**TASK DIRECTIONS**
Restate word for word the entries below, starting with the line with "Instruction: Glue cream" and continuing through the line with "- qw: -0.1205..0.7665". Include both of those lines and no others.

Stored data:
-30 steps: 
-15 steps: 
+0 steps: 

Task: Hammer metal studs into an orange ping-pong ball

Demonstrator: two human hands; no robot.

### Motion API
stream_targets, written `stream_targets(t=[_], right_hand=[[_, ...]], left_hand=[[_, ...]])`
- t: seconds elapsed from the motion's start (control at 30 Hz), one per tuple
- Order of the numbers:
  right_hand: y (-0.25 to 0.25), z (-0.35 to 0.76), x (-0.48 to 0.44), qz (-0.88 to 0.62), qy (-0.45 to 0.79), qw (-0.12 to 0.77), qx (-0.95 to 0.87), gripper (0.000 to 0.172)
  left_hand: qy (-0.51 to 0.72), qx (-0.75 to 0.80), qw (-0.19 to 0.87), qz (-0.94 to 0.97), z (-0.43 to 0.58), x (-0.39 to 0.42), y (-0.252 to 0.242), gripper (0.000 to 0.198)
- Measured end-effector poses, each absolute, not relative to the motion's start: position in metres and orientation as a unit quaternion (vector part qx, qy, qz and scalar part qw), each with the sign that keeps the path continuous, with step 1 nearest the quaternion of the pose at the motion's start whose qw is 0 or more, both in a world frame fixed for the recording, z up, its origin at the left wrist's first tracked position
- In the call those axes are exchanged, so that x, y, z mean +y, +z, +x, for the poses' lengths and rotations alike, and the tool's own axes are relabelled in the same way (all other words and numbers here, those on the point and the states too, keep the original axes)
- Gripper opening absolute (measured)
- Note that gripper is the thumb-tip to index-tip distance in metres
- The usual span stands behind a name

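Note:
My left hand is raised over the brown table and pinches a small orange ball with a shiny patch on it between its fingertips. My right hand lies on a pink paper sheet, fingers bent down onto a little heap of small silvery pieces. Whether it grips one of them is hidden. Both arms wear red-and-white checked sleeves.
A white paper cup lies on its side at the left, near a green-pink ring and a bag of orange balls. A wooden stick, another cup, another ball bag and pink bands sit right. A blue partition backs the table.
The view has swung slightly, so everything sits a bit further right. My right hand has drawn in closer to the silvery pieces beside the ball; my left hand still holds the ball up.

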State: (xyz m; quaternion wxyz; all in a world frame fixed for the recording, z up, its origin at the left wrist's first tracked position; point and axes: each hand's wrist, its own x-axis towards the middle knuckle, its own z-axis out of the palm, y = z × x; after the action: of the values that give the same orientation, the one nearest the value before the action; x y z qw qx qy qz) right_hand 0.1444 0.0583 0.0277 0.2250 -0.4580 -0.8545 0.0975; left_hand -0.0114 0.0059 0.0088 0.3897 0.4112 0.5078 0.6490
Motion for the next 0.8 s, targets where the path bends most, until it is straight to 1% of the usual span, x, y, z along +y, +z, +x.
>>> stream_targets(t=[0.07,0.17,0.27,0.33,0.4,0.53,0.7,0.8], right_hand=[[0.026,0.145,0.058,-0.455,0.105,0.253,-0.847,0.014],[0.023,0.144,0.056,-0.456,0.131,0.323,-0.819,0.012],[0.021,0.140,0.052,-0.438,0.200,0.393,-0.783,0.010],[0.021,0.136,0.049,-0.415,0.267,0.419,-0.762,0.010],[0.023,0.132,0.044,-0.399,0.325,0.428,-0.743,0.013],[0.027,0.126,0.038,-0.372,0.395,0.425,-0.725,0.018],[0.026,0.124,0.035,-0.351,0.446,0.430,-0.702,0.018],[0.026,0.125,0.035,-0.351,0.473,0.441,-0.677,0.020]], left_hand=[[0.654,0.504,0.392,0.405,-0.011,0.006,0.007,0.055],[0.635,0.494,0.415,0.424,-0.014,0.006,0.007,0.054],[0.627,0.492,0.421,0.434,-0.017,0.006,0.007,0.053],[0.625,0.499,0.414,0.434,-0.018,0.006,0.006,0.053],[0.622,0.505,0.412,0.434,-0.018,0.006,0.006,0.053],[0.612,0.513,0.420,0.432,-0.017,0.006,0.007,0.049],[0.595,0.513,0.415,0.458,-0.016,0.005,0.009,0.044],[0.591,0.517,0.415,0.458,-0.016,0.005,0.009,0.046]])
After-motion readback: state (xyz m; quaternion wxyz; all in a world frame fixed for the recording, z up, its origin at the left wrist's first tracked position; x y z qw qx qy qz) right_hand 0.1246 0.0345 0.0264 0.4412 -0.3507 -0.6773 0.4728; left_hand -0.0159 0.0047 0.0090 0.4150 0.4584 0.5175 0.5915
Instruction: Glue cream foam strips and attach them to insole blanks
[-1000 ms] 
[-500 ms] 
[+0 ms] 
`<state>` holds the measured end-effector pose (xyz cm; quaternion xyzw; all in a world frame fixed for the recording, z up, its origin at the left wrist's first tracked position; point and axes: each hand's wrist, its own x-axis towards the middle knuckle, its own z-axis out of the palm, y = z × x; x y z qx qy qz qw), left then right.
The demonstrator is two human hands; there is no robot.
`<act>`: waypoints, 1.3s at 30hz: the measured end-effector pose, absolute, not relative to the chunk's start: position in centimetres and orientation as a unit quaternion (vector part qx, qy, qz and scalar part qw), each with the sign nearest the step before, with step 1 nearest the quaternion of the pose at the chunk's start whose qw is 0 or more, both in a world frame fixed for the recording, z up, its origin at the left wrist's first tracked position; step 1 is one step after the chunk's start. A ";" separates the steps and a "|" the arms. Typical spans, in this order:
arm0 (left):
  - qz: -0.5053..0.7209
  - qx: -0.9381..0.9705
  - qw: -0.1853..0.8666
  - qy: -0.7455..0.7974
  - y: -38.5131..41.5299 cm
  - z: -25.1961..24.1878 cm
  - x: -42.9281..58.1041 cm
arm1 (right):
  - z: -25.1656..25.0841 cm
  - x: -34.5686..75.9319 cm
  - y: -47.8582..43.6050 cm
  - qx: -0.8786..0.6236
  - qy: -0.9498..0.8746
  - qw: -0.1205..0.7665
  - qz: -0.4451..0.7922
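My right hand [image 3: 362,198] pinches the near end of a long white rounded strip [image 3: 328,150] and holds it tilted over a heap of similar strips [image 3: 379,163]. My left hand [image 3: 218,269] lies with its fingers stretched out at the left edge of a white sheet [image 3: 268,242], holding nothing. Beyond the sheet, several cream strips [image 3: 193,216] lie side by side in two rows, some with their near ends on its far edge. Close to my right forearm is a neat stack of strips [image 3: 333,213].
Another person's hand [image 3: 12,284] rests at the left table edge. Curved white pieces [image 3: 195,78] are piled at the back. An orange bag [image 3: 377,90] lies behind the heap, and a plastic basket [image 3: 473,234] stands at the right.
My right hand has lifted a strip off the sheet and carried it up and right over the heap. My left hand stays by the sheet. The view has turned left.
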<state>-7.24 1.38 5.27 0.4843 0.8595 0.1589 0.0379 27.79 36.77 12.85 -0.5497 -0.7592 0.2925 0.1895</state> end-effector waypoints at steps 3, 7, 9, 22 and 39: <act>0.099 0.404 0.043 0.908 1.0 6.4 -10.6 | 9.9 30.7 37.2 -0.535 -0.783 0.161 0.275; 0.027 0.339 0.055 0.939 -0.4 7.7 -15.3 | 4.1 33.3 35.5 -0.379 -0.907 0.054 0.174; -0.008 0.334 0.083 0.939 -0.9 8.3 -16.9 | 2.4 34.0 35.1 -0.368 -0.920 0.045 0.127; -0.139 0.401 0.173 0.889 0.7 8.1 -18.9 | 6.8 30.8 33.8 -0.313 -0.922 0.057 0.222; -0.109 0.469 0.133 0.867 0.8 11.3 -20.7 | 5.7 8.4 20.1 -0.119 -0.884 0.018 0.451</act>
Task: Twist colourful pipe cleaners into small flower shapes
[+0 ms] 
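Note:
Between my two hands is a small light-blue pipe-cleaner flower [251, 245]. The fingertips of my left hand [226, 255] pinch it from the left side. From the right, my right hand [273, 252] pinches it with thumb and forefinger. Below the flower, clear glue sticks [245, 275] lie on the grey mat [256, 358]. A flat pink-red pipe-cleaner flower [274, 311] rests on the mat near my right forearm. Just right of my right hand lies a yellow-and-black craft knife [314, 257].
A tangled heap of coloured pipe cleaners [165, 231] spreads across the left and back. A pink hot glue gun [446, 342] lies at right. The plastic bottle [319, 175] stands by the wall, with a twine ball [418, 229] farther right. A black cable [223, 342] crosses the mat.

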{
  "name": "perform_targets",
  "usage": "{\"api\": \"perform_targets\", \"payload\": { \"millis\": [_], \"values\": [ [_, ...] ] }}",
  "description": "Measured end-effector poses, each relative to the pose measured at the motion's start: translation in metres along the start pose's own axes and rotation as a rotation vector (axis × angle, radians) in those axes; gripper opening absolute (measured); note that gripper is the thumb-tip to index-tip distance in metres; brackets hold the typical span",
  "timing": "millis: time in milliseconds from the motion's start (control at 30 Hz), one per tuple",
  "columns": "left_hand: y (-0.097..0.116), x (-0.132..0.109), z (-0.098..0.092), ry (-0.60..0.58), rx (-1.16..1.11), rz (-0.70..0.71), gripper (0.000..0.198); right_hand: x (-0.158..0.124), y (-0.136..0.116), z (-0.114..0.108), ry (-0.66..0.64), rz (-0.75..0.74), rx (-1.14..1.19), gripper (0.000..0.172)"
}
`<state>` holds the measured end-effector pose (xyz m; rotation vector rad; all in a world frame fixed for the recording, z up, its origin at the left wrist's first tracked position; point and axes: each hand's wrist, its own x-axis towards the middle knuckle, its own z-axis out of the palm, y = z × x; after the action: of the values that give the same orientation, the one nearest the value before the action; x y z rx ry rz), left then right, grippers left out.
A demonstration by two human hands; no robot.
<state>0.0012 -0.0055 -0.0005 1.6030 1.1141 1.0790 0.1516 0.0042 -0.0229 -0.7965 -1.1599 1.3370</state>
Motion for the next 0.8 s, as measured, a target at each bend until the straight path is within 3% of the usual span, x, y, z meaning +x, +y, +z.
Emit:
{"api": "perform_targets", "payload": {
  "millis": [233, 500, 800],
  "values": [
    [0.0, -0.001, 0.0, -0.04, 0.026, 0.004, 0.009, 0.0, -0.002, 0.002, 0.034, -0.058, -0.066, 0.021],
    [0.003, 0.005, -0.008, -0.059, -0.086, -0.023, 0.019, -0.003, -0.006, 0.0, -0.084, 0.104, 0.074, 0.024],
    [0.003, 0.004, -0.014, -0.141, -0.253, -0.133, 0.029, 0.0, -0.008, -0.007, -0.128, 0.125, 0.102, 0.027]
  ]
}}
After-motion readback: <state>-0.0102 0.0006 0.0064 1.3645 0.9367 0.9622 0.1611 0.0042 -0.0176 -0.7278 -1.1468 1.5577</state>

**WRITTEN REPLY**
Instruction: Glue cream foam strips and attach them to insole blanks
[-1000 ms] 
[-500 ms] 
[+0 ms] 
`<state>` holds the measured end-effector pose (xyz cm; quaternion xyzw; all in a world frame fixed for the recording, z up, its origin at the left wrist's first tracked position; point and axes: each hand's wrist, its own x-axis towards the middle knuckle, its own z-axis out of the palm, y = z × x; x y z qx qy qz qw), left then right.
The demonstrator is two human hands; there is no robot.
`<act>`: waypoints, 1.3s at 30hz: the measured end-effector pose, absolute, not relative to the chunk's start: position in centimetres and orientation as a unit quaternion (vector part qx, qy, qz and scalar part qw), each with the sign nearest the step before, with step 1 nearest the quaternion of the pose at the chunk's start whose qw is 0 or more, both in a world frame fixed for the recording, z up, its origin at the left wrist's first tracked position; step 1 is one step after the chunk's start. A ";" separates the steps and a "|" the arms. Typical spans, in this order:
arm0 (left):
  - qz: -0.5053..0.7209
  - qx: -0.9381..0.9705
  - qw: -0.1853..0.8666
  - qy: -0.7455..0.7974
  - y: -38.5131..41.5299 cm
  - z: -25.1961..24.1878 cm
  - x: -42.9281..58.1041 cm
arm1 (right):
  - z: -25.1656..25.0841 cm
  - x: -34.5686..75.9319 cm
  - y: -47.8582..43.6050 cm
  - qx: -0.8786..0.6236
  - qy: -0.9498..0.8746
  - qw: -0.1205..0.7665

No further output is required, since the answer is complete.